Tuesday, February 2, 2010

Winter Piano Recital Cake

To make the diamond pattern in the buttercream frosting, I waited a couple of hours for the buttercream to crust while cooling in the refrigerator. Using a ruler and a toothpick, I marked off one inch intervals along the top and bottom edges of the cake. Then, I used the back of a butter knife to match up the toothpick marks and create the lines for the diamonds. (It's strange because the diamonds didn't end up looking uniform in size even though I measured and marked off everything first. I think part of the problem is trying to use a straight edge to mark the curved surface of the cake.)

I think the white dots made the diamonds look a lot better. I used a #2 writing tip to pipe the dots in white buttercream. The dots had little peaks on them from lifting the piping tip away and I didn't like how that looked, so I dipped my finger in water and pressed the peaks down to make the dots nice and smooth.

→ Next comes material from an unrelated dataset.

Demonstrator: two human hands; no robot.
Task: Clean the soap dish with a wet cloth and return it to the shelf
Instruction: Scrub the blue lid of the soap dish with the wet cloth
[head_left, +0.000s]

I used the pin prick method and some free-handing to pipe the treble clef onto the top of the cake. There are a couple of different ways you can do the pin prick method.

1. Trace the image you want onto waxed paper, cut it out, then place the waxed paper image onto the cake. Use a sharp pin to prick through the paper into the frosting, so that when you lift it away, you will just need to pipe over the dots left in the icing (sort of like connect the dots).

2. Trace the image onto waxed paper and cut it out. BEFORE placing it on the cake, use a pin to prick through the paper (with a towel or styrofoam behind it). When you lift up the paper, you will see the bumps on the back of the paper left from the pin going through. Place this onto the crusted buttercream icing and gently rub over the image. This will leave the pattern on the frosting and you can pipe the design on top.

I used the first method for this cake. I had some problems with it, mostly because the paper kept pulling back up off the cake every time I lifted the pin. I'll try the second method next time.

I decorated the top and bottom edges with shell borders. The bottom edge just has a reverse shell border. I layered two borders on top of each other for the top edge. I used a regular shell border underneath a reverse shell border. Follow this link for instructions on how to make the reverse shell border: http://www.bakedecoratecelebrate.com/techniques/reverseshell.cfm
Here's the link for instructions on the regular shell border:

I used a White Almond Sour Cream (WASC) recipe for the cake and a raspberry filling for the inside. The WASC is delicious and easy. You start out with a regular old cake mix, but add some yummy ingredients like sour cream and almond extract. Here's a link to the WASC cake recipe:
http://cakecentral.com/recipes/7445/the-original-wasc-cake-recipe It calls for a generous dash of salt, but I always leave that out. It tastes fine without it.

The filling is just as good and only has two ingredients: seedless raspberry jelly and raspberry jello.

-10 oz. jar of Polaner seedless raspberry jelly (I just used Polaner because that's the one that was listed on the original recipe, but I'm sure others would work just as well).

-4 oz. box of raspberry jello

Scoop out the entire jar of jelly into a microwave-safe bowl. Heat for 30-60 seconds until it's melted slightly and easy to stir. It should be the consistency of a pie filling and nice and smooth. Add the box of raspberry jello straight into the jelly and stir until the jello powder is dissolved. This is enough filling for an 8" torted cake (filling three layers).

Don't forget to make a frosting dam before you add the filling. The frosting dam is just a ring of thick frosting that you pipe around the edge of a layer before you add the filling. If you don't do this, the filling will leak out the sides of your cake, even after it's frosted. You don't want a bleeding cake!